There was an outburst of bassoon, clarionet, and fiddle, and the performance that followed was the most marvellous we had ever heard, especially when the big butcher—fiddling all the time—declared in a mighty solo, ‘I am Jo—Jo—Jo—Joseph!’ and having reiterated this information four or five times, inquired with equal pertinacity, ‘Doth—doth my fa-a-u-ther yet live?’  Poor Emily was fairly ‘convulsed;’ she stuffed her handkerchief into her mouth, and grew so crimson that my mother was quite frightened, and very near putting her out at the little door of excommunication.  To our last hour we shall never forget the shock of that first anthem.

The Commandments were read from the desk, Chapman’s solitary response coming from the gallery; and while the second singing—four verses from Tate and Brady—was going on, we beheld the surplice stripped off,—like the slough of a May-fly, as Griff said,—when a rusty black gown was revealed, in which the curate ascended the pulpit and was lost to our view before the concluding verse of the psalm, which we had reason to believe was selected in compliment to us, as well as to Earlscombe,—

‘My lot is fall’n in that blest land   Where God is truly know,He fills my cup with liberal hand;   ’Tis He—’tis He—’tis He—supports my throne.’

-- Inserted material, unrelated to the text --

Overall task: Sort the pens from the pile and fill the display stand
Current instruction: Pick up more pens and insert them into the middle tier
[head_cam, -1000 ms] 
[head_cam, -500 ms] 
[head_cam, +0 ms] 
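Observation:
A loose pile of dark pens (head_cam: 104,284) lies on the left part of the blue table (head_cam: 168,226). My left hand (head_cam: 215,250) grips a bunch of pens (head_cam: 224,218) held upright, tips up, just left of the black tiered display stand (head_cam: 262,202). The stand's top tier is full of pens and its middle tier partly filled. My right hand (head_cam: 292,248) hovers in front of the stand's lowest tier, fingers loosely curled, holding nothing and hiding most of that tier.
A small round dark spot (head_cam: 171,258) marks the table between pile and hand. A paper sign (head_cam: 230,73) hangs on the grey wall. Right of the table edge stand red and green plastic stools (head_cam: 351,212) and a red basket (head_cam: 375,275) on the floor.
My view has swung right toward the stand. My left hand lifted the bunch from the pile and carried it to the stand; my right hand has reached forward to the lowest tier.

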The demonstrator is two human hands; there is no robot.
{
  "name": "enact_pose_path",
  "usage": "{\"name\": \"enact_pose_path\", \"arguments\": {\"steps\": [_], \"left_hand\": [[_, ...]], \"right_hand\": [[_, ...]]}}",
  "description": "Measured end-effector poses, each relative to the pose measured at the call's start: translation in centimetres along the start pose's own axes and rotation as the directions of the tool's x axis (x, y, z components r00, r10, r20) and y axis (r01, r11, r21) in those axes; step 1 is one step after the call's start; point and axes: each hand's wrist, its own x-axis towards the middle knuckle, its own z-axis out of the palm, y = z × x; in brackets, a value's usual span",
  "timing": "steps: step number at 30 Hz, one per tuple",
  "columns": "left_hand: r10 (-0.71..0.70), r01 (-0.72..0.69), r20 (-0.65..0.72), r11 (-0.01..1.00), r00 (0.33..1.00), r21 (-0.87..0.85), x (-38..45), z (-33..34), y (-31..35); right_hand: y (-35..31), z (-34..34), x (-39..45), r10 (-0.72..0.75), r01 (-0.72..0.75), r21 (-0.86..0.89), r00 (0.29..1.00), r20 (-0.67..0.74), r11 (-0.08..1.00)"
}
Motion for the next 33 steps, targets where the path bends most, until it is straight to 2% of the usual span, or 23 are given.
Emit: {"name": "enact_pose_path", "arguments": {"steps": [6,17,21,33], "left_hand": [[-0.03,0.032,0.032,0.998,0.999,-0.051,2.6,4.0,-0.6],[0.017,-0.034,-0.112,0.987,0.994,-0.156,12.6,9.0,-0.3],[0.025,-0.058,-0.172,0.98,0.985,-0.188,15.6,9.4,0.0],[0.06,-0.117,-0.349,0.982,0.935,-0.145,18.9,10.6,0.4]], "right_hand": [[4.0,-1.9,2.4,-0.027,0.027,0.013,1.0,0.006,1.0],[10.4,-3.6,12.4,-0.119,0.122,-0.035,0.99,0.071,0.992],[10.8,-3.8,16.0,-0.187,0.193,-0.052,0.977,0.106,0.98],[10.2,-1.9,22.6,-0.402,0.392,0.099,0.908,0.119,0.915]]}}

We had great reason to doubt how far the second line could justly be applied to the parish! but there was no judging of the sermon, for only detached sentences reached us in a sort of mumble.  Griff afterwards declared churchgoing to be as good as a comedy, and we all had to learn to avoid meeting each other’s eyes, whatever we might hear.  When the scuffle and tramp of the departing congregation had ceased, we came forth from our sable box, and beheld the remnants of a once handsome church, mauled in every possible way, green stains on the walls, windows bricked up, and a huge singing gallery.  Good bits of carved stall work were nailed anyhow into the pews; the floor was uneven; no font was visible; there was a mouldy uncared-for look about everything.  The curate in riding-boots came out of the vestry,—a pale, weary-looking man, painfully meek and civil, with gray hair sleeked round his face.  He ‘louted low,’ and seemed hardly to venture on taking the hand my father held out to him.  There was some attempt to enter into conversation with him, but he begged to be excused, for he had to hurry back to Wattlesea to a funeral.  Poor man! he was as great a pluralist as his vicar, for he kept a boys’ school, partially day, partially boarding, and his eyes looked hungrily at Martyn.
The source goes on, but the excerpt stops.